In a sense, Whitney feels like the most conventional new sitcom to hit airwaves this fall (at least of the shows I’ve been checking out, and so I didn’t have extremely high expectations for it). Unlike 2 Broke Girls, also the product of Whitney creator and star Whitney Cummings, it doesn’t have a particularly strong frame narrative. And unfortunately, like Free Agents, it’s got a deeply annoying cast of backup characters including a piggish police officer, a drunk divorcee (who, to be fair, gets the great line when someone tells her she can’t wear pants to a wedding “I pay alimony to a husband who does spoken word for a living. I could wear cargo pants.”), and an irritatingly in love couple. Are we really getting less of Maulik Pancholy on 30 Rock so he can do this?
Fortunately, Cummings and Chris D’Elia, who plays her character’s long-term boyfriend Alex, have a really nice warm chemistry. The opening scene of them sparring over the bathroom mirror, eyeliner on Whitney’s temple, Alex using Whitney’s hoodie as a towel, all felt natural and fun, like an actual couple that’s been together for five years but still enjoys pushing each other’s buttons.

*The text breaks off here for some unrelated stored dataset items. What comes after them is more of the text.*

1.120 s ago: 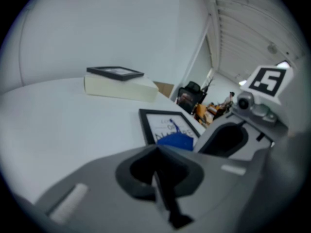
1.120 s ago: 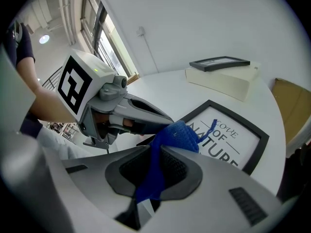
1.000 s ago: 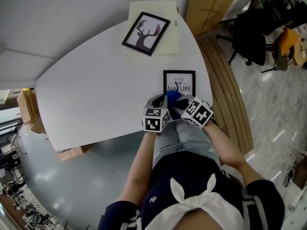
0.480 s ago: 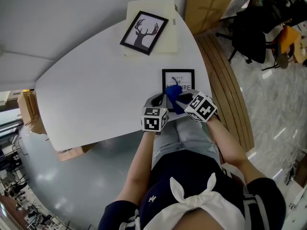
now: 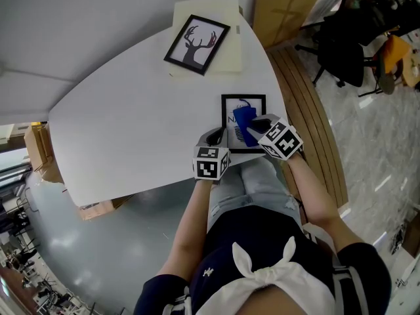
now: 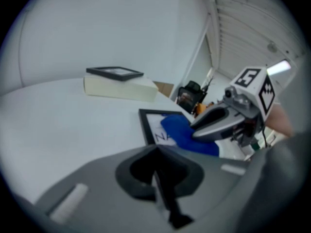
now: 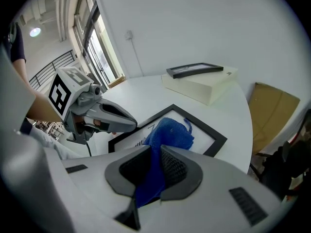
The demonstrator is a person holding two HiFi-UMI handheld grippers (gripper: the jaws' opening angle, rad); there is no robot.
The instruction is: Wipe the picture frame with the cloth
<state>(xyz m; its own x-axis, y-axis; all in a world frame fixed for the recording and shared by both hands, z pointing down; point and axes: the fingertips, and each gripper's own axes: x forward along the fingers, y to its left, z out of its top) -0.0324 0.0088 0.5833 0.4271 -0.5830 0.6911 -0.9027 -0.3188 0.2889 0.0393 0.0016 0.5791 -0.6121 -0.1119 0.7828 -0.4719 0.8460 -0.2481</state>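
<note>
Black rectangular picture frame (image 5: 244,97) with a white lettered print lies flat on the white round-edged table (image 5: 144,130), near the edge closest to the person in the head view. A blue fuzzy cloth (image 5: 243,120) sits on its glass, with the right gripper (image 5: 258,126) over it. The left gripper (image 5: 217,137) is just beside the frame's near left corner. Farther back, a black deer-print frame (image 5: 197,45) rests on a flat cream box (image 5: 234,59). The left gripper view shows that gripper's jaws pressed together with nothing between them, and the cloth spread on the print just ahead. In the right gripper view the jaws are pinching the blue cloth, which drapes forward onto the glass inside the black border.
</note>
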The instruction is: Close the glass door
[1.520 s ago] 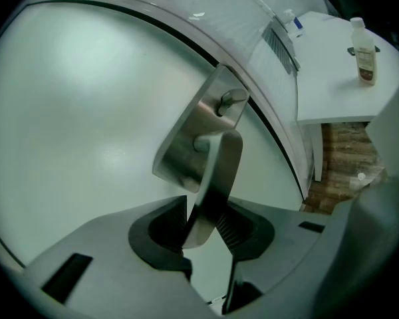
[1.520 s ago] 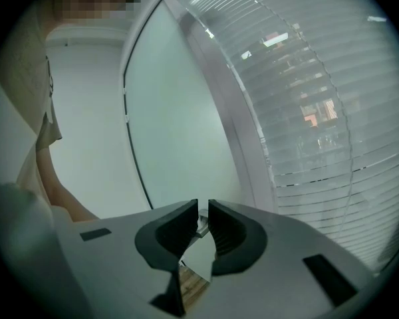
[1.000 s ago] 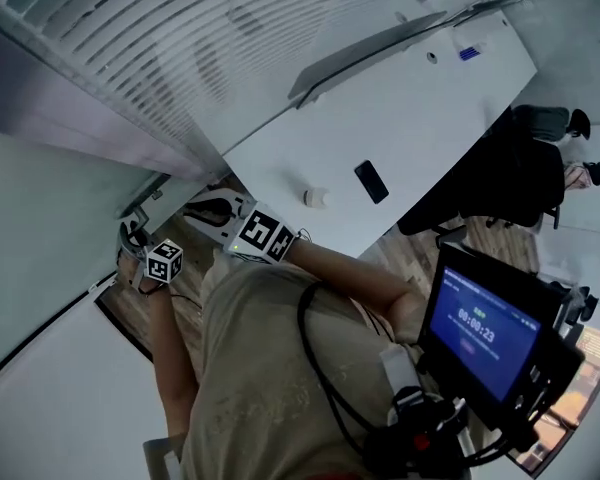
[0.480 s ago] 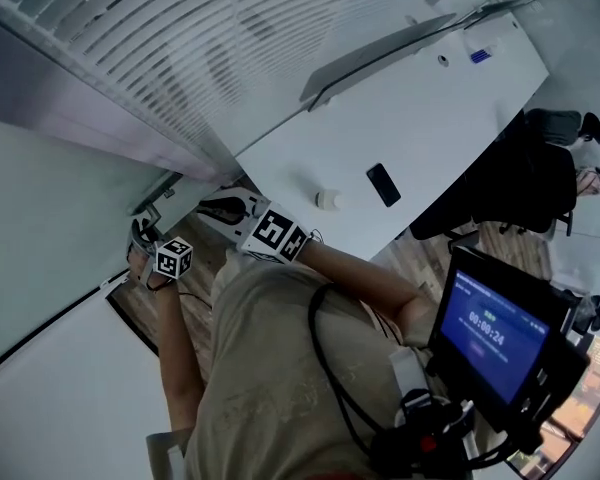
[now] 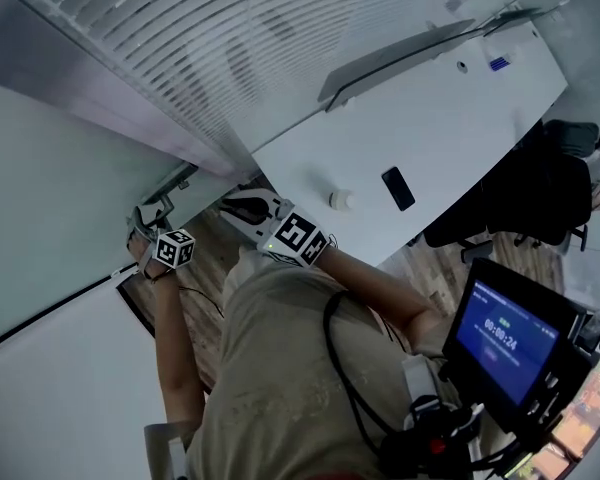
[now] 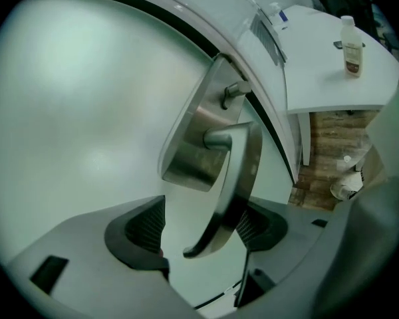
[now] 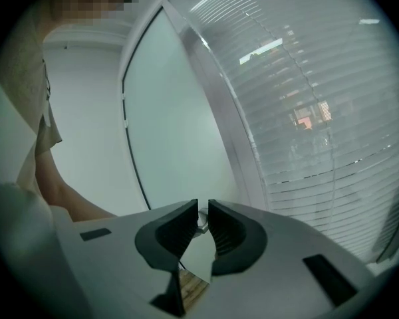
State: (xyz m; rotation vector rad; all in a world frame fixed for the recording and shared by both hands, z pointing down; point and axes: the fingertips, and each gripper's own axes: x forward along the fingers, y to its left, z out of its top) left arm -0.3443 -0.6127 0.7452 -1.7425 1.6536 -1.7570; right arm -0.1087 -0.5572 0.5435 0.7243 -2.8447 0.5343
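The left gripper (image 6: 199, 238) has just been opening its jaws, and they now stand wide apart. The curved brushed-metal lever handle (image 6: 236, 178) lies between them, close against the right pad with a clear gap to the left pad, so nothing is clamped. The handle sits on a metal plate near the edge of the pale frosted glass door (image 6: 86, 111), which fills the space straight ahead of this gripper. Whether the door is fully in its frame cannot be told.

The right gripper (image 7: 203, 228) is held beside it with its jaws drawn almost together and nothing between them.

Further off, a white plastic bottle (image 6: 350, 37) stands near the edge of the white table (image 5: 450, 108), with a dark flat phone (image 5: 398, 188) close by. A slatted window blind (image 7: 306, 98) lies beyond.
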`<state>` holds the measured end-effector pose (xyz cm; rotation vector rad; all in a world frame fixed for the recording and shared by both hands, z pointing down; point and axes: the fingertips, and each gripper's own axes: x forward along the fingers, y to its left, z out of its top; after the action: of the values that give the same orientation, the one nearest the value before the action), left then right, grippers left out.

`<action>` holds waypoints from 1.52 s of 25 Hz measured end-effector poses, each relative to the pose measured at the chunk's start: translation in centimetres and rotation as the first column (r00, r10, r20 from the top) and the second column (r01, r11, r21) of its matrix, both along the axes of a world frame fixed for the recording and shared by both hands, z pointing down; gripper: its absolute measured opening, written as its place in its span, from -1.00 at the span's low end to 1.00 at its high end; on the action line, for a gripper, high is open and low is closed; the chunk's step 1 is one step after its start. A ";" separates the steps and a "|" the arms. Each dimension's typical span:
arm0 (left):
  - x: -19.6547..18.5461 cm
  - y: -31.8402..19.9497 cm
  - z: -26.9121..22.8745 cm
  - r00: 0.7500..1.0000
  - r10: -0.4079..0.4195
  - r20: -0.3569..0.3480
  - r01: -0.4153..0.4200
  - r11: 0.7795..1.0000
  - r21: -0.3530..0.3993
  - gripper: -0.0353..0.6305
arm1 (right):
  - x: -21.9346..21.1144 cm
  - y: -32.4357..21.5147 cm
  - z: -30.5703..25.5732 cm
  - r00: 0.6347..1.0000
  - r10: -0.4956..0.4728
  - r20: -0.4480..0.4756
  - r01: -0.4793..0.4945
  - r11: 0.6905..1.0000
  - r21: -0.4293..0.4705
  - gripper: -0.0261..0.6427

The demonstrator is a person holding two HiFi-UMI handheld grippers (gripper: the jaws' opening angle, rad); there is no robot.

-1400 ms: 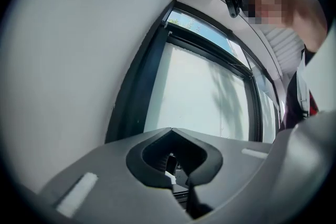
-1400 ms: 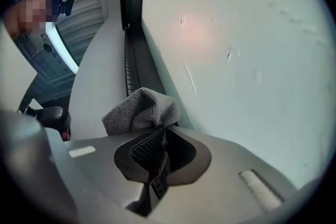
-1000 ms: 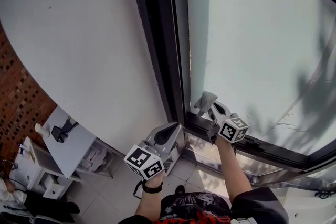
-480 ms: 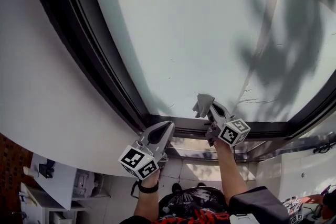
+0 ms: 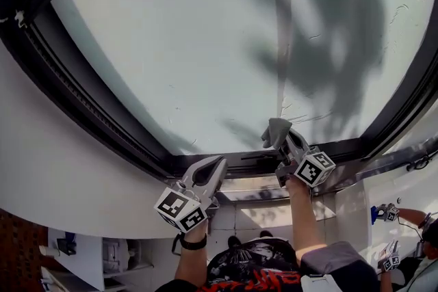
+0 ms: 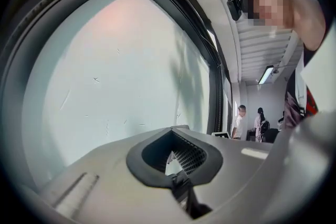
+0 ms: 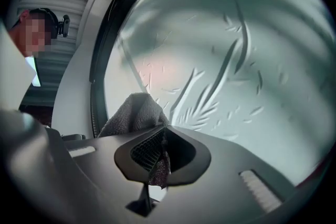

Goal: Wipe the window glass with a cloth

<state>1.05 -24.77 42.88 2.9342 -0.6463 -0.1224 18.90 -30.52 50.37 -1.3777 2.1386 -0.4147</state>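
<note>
Two grippers, one grey cloth [image 5: 275, 130], one window glass [image 5: 205, 44] pane, edges cut off. Right gripper [image 5: 285, 140] jaws clamped on cloth at glass's lower edge, centre-right; cloth partly hidden behind jaws. Left gripper [image 5: 217, 163] jaws together, empty, lower centre

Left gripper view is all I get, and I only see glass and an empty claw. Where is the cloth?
Observer: The grey cloth is pinched in the right claw, which is shut on it.
Operator: Is it up on the window?
Observer: In the head view it is bunched at the bottom of the window glass, just above the dark frame. I cannot tell whether it touches.
Operator: And where is my claw?
Observer: The left claw is lower and to the left of the right one, pointing at the dark frame.
</note>
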 end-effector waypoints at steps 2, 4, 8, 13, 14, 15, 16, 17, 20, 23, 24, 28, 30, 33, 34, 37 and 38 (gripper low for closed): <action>1.1 0.1 0.2 1.000 0.013 0.009 -0.013 1.000 -0.002 -0.89 | 1.6 0.4 0.3 1.000 0.016 0.002 -0.016 1.000 -0.005 -0.87; 2.0 0.1 0.3 1.000 0.024 0.012 -0.024 1.000 0.000 -0.89 | 3.2 0.9 0.6 0.999 0.037 0.006 -0.037 0.999 -0.009 -0.87; 3.8 0.2 0.3 0.999 0.042 0.010 -0.042 0.999 0.004 -0.89 | 6.3 1.8 1.0 0.996 0.082 0.024 -0.082 0.997 -0.009 -0.87; 6.5 0.5 0.3 0.997 0.077 -0.009 -0.077 0.997 0.002 -0.89 | 10.6 3.3 0.8 0.990 0.135 0.045 -0.135 0.991 0.004 -0.87; 7.1 0.6 0.3 0.996 0.083 -0.015 -0.083 0.997 0.002 -0.89 | 11.8 3.7 0.8 0.987 0.147 0.062 -0.148 0.989 0.009 -0.87; 7.7 0.7 0.3 0.996 0.090 -0.021 -0.090 0.996 0.001 -0.89 | 13.3 4.2 1.0 0.983 0.164 0.084 -0.165 0.986 0.010 -0.87; 8.3 0.9 0.3 0.995 0.096 -0.025 -0.096 0.995 -0.002 -0.89 | 14.8 4.7 1.1 0.977 0.185 0.104 -0.187 0.982 0.009 -0.87; 8.9 0.9 0.4 0.994 0.102 -0.027 -0.102 0.995 -0.005 -0.89 | 16.4 5.3 1.2 0.971 0.208 0.119 -0.210 0.978 0.008 -0.87; 10.4 1.1 0.7 0.992 0.119 -0.029 -0.119 0.993 -0.015 -0.89 | 21.2 7.0 0.9 0.948 0.283 0.146 -0.290 0.956 0.032 -0.87; 11.6 1.3 0.7 0.990 0.137 -0.034 -0.137 0.990 -0.017 -0.89 | 27.1 9.2 2.4 0.880 0.418 0.224 -0.426 0.905 -0.013 -0.87; 11.8 1.4 0.7 0.990 0.140 -0.036 -0.141 0.990 -0.016 -0.89 | 28.8 9.8 3.3 0.851 0.470 0.234 -0.472 0.880 -0.050 -0.87; 11.7 1.2 0.5 0.990 0.139 -0.038 -0.139 0.990 -0.017 -0.89 | 31.2 10.6 4.7 0.817 0.516 0.258 -0.510 0.855 -0.092 -0.87; 11.4 1.1 0.6 0.991 0.131 -0.030 -0.132 0.991 -0.017 -0.89 | 30.9 10.2 3.3 0.851 0.470 0.237 -0.479 0.878 -0.020 -0.87; 9.5 1.5 1.6 0.994 0.111 -0.009 -0.111 0.994 -0.016 -0.89 | 31.9 11.0 4.3 0.802 0.549 0.236 -0.536 0.836 -0.119 -0.87; 8.4 1.8 2.3 0.994 0.107 -0.004 -0.107 0.994 -0.019 -0.89 | 31.4 11.0 3.3 0.817 0.533 0.220 -0.530 0.844 -0.081 -0.87; 4.8 3.4 4.1 0.994 0.098 0.046 -0.098 0.995 -0.012 -0.89 | 25.6 9.5 -0.5 0.913 0.387 0.131 -0.397 0.916 0.060 -0.88; 3.6 3.9 4.6 0.993 0.099 0.067 -0.099 0.995 -0.004 -0.89 | 22.2 8.4 -1.1 0.944 0.315 0.102 -0.322 0.945 0.064 -0.88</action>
<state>4.69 -20.91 47.51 2.9737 -0.5082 -0.0142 41.06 -22.10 49.27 -1.5924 1.7965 -0.2555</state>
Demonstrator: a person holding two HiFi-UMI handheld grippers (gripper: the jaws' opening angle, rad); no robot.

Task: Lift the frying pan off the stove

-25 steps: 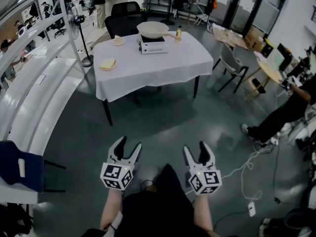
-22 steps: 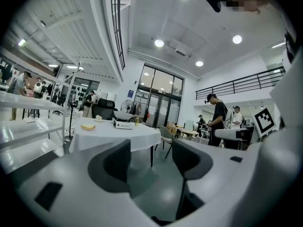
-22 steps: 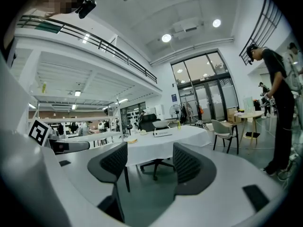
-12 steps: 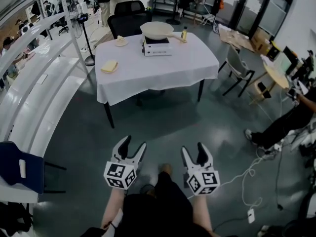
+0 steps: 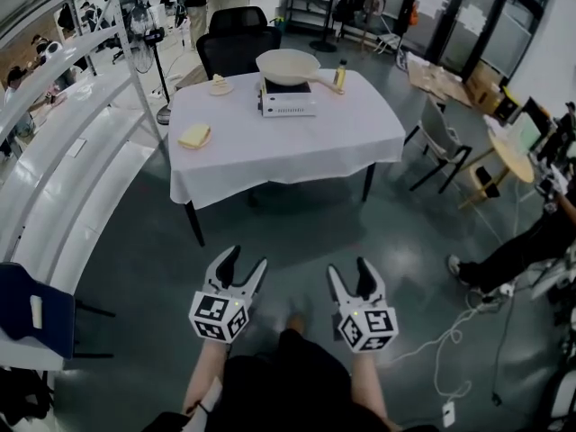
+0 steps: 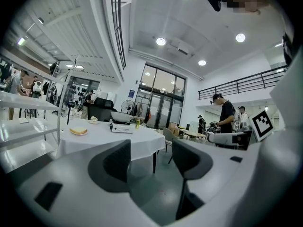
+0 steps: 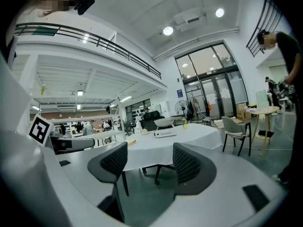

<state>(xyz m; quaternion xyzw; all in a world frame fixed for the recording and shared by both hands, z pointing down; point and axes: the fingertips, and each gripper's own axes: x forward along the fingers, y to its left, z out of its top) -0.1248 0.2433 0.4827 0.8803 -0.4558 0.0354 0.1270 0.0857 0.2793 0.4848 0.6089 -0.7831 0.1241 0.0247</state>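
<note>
1. One pale frying pan [image 5: 286,64], sitting on top of the white stove [image 5: 288,104], handle poking off to the right. Not lifted, nothing touching it.
2. Stove parked toward the far side of the table [image 5: 193,221], with a white cloth [image 5: 297,147] draped over the whole top.
3. Just right of the pan handle: small yellow bottle [image 5: 340,76], upright. Left of the stove: little plate [image 5: 219,85] with something pale on it. Nearer the table's left edge: another plate [image 5: 194,137] carrying a yellow slab, maybe a sandwich, too small to call.
4. Black office chair [image 5: 236,45] pulled up behind the table on the far side.
5. Off to the right: grey chair [image 5: 443,147], round wooden table [image 5: 515,158], and a seated person [image 5: 522,237] at the frame edge. White cable [image 5: 445,327] looping across the dark floor [image 5: 297,232].
6. White shelving [image 5: 63,151] running down the left side, blue chair [image 5: 31,306] at its near end.
7. Left gripper [image 6: 150,151] held low over the floor, well apart from the table. Fingers spread wide, gap empty, only floor and the distant table showing through it.
8. Right gripper [image 7: 149,151] right alongside at about the same height, same deal: fingers spread, gripping nothing, pan and stove way off across the room.
</note>
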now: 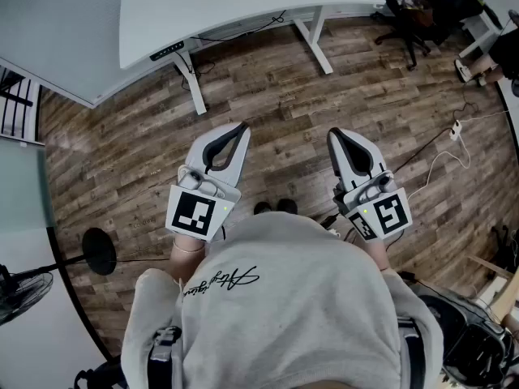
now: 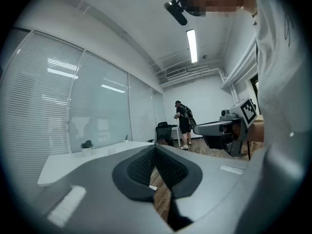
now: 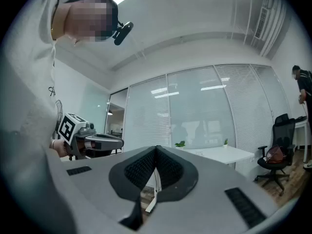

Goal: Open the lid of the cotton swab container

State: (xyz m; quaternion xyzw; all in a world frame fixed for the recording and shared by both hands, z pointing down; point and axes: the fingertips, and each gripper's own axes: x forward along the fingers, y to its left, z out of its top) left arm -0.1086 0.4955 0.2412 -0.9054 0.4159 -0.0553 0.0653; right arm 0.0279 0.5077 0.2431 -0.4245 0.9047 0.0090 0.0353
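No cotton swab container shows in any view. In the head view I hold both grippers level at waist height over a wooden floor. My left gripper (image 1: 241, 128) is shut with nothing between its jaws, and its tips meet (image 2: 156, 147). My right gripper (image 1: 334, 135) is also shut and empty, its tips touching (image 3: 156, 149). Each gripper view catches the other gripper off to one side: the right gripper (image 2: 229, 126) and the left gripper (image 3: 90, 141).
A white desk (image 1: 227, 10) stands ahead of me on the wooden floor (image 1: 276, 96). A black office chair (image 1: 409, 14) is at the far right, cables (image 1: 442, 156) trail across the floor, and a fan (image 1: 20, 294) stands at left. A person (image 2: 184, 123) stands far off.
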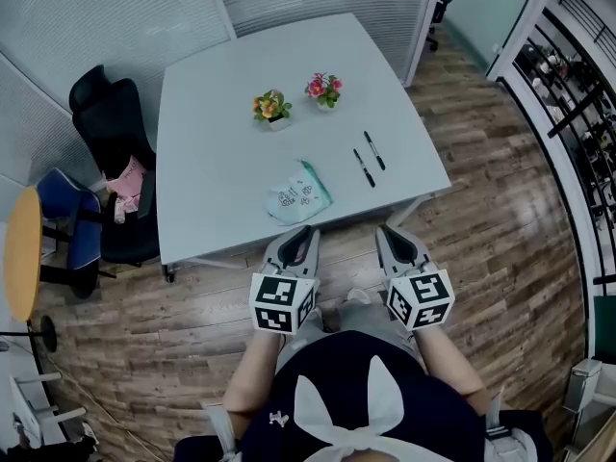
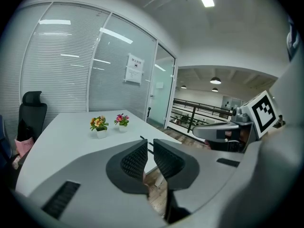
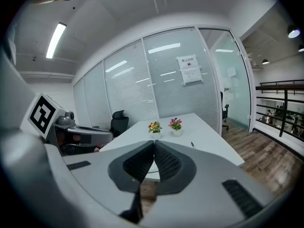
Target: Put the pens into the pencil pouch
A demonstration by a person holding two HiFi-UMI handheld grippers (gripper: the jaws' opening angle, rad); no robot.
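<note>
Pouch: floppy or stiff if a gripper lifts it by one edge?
Probably floppy: the pouch lies flat and slightly rumpled on the table, like soft fabric. Likely light, since it looks thin and empty. On that smooth top a push may well slide it.

The print on the pouch [image 1: 298, 196] is too small to read. In the left gripper view, the left gripper [image 2: 150, 143] hides the pouch and most of both pens [image 2: 142, 137].
</note>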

As for the rest of the show, Whitney feels like something that I’m glad exists, even if I don’t really feel engaged by it. Are there more dramatic, or funnier ways to illustrate the problems that couples, both straight and more particularly gay, face on things like hospital visitation than to have Whitney try to talk her way to Alex’s beside in the hospital while she’s wearing a sexy nurse’s outfit? Sure, but it’s still useful to have someone dramatize it. Is Alex declaring, “You can forget Cosmo studies, and your can forget your Mom, and forget all that stuff. This is about me and you. This is the best part of being together for so long. You can wear your hair up, or down, or hoodies, or whatever, I don’t care,” the last word in feminism? No, but it’s still the kind of thing that it’s good to have people say until women stop pressuring themselves about marriage.